Saba will attempt to show that while the tawaif was "in the control of patriarchal aesthetics, she did enjoy some degree of autonomy" precisely because of those very aesthetics because she could sing, play the harmonium, dance, act, and recite the best of Urdu poetry.
Saba's concerns turned towards gender and sexuality somewhere in the middle of her film-making career.
She began with films on communalism and rights. Nasoor, for instance, made at the time of her graduation from Jamia Millia, captured the Meerut riots in 1985-86, Dharam Yudh looked at the organising strategies of the VHP before the Babri demolition, and the second shoot of Nasoor re-examined Meerut "in normal times" to capture underlying tensions in the textile city.
Her latest film, Sita's Family, relates to gender. "This explores three generations of women myself, my mother, and grandmother. We always analyse the other, but not the self.
So, this is about us and our double burdens," explains Saba. In Search of Umrao, which she is shooting right now, lends perspective to her concerns. "I am moving towards an understanding of the female body, its control and the controls that follow from there... "
Ranjani Mazumdar, the other film-maker IFA is funding, is visiting faculty at the AJK Mass Communication Research Centre, Jamia Millia. Ranjani recently completed her doctoral dissertation titled Urban Allegories: The City in Bombay Cinema 1970-2000, from the Tisch School of Arts, New York University.
Ranjani's work on the changing face of the Bombay film poster looks at how the film poster is made, travels, and is received in urban, semi-urban, and rural India. Posters are seen everywhere on the city walls, in public toilets, pan shop... But the poster has also journeyed from the street to the museum and has acquired cultural and financial value. The hand-painted form that at one time cost Rs. 3 on the pavement is now being purchased for lakhs by art houses in New York and London.
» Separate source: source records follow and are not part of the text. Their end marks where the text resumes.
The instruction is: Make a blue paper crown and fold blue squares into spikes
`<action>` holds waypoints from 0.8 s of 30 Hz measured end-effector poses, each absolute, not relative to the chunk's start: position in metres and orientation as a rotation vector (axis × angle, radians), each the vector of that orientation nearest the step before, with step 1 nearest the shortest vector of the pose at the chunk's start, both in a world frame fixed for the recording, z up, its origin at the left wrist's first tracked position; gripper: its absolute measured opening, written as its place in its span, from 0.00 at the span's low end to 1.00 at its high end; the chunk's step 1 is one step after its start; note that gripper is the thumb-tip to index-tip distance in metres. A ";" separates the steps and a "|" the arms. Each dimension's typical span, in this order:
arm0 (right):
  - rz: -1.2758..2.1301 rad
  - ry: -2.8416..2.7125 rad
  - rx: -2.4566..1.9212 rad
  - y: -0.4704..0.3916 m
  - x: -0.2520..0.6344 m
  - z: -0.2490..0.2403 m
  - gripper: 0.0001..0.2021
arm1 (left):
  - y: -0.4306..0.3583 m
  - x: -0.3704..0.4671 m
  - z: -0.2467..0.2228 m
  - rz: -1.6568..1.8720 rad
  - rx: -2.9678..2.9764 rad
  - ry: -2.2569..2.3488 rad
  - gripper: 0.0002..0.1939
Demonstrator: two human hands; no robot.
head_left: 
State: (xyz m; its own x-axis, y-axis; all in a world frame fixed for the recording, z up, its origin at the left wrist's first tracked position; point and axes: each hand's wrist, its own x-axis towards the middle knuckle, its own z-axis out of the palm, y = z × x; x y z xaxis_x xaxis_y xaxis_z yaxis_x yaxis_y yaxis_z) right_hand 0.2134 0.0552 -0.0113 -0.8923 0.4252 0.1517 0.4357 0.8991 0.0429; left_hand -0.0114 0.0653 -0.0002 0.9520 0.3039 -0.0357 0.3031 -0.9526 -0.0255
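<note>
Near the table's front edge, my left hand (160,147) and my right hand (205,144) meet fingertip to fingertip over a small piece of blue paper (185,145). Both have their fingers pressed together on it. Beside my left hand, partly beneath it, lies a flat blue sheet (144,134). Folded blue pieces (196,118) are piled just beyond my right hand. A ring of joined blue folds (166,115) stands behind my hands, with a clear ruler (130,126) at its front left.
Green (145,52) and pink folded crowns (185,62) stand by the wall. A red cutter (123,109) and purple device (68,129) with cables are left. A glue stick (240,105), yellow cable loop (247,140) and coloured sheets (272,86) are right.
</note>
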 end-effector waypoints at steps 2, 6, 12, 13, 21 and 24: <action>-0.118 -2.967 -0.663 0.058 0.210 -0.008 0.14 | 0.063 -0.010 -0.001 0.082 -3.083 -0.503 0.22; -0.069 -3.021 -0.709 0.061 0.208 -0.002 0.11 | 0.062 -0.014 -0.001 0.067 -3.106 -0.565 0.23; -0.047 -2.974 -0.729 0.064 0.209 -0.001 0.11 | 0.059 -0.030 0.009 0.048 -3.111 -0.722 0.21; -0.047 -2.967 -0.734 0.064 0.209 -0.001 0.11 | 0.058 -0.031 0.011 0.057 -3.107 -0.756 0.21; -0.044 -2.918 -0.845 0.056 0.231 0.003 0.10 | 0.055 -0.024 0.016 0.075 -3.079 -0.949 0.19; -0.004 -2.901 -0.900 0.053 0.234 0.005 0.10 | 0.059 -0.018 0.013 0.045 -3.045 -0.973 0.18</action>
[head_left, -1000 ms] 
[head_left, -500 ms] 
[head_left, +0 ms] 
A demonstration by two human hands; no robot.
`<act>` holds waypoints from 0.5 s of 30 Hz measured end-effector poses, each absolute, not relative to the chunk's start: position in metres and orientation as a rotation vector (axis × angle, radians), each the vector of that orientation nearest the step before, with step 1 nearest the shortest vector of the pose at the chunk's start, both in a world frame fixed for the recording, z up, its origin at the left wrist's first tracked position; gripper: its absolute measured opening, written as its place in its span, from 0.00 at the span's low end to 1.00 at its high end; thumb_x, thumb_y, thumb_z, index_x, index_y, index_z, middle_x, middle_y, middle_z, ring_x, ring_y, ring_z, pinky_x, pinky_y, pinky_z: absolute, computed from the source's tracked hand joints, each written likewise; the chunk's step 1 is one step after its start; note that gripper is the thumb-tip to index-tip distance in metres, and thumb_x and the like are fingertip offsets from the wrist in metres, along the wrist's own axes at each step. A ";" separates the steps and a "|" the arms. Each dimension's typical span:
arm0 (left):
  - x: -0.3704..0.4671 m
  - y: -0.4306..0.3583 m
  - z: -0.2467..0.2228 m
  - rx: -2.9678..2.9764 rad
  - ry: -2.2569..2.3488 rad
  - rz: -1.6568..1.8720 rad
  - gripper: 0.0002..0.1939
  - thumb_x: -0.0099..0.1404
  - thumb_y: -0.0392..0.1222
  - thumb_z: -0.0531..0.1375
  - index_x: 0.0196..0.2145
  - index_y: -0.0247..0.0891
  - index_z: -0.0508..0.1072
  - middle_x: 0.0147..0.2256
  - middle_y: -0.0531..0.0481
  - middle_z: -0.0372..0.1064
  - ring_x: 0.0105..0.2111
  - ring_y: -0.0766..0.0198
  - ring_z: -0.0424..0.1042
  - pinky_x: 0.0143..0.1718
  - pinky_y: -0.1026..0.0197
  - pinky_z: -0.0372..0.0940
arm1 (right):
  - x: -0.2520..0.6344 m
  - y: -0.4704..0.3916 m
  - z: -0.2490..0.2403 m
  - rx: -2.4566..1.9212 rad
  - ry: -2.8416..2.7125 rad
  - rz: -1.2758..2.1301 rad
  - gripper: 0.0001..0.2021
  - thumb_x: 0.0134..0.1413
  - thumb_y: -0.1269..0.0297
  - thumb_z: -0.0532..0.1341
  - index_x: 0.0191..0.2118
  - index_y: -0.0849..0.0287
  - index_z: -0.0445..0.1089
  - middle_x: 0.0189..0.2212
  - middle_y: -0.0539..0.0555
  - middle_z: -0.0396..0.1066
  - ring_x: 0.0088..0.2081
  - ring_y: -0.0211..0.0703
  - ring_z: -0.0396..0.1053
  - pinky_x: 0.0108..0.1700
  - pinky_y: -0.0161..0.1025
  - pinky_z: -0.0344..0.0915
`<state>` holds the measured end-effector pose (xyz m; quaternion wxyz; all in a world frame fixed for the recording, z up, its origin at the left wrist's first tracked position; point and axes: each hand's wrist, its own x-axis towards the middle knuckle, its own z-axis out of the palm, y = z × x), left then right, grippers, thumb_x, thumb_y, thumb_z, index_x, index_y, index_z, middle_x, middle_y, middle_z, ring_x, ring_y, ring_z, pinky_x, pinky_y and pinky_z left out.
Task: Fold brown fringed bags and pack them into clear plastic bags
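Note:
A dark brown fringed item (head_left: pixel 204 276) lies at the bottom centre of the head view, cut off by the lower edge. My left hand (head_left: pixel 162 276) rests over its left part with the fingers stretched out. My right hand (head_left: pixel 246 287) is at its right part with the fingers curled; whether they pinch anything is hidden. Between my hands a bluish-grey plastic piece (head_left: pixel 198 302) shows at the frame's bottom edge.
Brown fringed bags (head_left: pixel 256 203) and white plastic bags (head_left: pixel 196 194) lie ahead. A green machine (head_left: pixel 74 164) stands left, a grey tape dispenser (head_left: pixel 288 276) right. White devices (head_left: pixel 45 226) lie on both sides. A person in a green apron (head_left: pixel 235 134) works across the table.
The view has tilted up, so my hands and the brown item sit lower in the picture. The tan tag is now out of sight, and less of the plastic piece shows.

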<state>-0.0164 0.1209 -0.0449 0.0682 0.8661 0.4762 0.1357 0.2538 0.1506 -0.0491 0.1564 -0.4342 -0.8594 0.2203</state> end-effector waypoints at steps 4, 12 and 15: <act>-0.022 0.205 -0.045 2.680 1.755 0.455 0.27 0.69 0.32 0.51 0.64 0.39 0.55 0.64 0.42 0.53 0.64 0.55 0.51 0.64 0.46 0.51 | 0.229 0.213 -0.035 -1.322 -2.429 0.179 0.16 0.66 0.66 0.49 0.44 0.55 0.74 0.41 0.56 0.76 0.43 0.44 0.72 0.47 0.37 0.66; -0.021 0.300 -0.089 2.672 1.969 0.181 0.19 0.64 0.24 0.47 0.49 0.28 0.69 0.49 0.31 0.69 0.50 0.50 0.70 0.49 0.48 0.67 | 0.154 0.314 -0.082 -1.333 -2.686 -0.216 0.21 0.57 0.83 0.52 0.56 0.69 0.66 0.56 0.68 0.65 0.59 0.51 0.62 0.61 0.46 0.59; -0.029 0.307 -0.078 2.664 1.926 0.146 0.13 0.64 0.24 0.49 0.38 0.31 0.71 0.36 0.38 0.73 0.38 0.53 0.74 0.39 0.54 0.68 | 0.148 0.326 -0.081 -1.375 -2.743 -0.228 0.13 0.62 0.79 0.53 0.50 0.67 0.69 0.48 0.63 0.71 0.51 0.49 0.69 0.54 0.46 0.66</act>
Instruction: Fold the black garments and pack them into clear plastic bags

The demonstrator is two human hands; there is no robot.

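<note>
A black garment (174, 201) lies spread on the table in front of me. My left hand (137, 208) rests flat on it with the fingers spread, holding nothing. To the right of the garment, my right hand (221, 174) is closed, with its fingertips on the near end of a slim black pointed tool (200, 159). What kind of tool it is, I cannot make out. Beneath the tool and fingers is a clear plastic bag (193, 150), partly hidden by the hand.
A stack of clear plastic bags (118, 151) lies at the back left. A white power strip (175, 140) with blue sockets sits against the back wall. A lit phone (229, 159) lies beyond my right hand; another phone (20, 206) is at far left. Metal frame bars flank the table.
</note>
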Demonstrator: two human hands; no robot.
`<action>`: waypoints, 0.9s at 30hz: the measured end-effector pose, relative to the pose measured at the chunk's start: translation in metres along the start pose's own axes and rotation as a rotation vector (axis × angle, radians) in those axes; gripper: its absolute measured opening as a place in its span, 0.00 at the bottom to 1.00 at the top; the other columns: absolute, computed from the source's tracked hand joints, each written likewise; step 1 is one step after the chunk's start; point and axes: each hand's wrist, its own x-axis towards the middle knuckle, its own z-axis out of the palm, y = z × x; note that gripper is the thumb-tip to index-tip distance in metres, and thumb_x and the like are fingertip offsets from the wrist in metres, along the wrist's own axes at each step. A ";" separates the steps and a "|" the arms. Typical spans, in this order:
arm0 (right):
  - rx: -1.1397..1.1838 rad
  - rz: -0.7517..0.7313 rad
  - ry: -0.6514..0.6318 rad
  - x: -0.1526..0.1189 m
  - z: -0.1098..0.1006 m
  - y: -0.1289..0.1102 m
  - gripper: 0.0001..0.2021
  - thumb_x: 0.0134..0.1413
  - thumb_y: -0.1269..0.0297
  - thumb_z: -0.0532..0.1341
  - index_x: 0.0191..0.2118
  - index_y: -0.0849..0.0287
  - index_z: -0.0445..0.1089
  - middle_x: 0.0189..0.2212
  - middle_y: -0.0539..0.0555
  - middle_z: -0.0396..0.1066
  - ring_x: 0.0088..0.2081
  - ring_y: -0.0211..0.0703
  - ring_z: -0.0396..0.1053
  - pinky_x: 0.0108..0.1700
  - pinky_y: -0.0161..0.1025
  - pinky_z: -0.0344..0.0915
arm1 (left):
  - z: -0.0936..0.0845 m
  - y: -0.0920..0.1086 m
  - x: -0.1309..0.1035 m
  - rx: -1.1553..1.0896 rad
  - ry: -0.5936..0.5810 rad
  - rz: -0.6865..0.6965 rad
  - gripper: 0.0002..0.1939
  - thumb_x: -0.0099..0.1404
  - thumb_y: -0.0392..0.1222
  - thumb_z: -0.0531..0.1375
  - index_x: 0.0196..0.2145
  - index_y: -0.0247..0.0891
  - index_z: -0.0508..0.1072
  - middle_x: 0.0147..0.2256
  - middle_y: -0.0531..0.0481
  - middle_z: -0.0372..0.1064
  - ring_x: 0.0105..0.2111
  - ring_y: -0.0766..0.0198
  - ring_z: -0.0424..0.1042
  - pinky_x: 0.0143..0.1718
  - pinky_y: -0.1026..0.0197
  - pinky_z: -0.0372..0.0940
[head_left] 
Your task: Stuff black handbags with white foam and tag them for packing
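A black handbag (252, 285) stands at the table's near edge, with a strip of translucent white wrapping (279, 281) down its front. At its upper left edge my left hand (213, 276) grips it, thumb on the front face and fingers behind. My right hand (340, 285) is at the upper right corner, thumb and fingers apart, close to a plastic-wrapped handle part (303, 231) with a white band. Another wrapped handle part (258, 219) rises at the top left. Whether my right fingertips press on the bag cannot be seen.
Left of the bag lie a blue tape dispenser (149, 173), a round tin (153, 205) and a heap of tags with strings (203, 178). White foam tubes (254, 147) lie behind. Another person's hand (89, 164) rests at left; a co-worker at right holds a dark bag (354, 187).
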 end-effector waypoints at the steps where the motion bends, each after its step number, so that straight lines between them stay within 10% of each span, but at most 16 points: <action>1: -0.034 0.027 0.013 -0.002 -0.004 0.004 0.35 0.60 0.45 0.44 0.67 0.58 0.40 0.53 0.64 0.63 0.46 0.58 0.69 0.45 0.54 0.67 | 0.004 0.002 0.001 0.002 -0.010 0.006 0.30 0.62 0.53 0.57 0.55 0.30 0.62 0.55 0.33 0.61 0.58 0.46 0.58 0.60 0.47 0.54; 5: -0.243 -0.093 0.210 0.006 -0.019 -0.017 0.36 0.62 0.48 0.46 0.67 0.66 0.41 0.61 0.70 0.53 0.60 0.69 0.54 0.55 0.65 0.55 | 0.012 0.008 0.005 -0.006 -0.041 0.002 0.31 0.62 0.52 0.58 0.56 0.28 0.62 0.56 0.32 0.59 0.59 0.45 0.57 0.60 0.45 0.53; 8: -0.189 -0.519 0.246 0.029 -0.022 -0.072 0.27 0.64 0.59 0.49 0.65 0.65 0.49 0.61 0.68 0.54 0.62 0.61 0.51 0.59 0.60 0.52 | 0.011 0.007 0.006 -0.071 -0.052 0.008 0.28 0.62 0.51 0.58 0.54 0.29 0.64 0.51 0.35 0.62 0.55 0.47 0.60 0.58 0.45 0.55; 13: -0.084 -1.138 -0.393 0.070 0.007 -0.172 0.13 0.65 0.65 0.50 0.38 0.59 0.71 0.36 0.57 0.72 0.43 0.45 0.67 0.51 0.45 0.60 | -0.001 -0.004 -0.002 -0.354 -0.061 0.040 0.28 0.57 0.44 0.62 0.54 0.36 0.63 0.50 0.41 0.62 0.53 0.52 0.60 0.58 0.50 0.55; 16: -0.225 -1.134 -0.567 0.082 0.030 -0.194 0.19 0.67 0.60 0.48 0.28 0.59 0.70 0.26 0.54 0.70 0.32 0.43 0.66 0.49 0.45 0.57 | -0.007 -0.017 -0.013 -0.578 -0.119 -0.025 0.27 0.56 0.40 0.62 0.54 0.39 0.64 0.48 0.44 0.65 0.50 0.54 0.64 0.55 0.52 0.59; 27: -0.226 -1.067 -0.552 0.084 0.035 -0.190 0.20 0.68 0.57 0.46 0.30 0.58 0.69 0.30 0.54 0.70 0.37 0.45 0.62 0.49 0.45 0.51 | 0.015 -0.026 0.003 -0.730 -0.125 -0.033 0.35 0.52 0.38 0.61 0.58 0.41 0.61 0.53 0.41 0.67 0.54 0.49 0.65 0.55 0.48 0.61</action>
She points out that the design, make-up, colouring, portrayal of the actor/actress, and symbols of action or comedy on the poster is determined by the audience to which it travels. The presence of digital technology and photography may threaten the "poster artist", but it could also prove productive if returns from the high financial and cultural value they have acquired trickle down. This is because the digital era is also an "era of nostalgia", says Ranjani.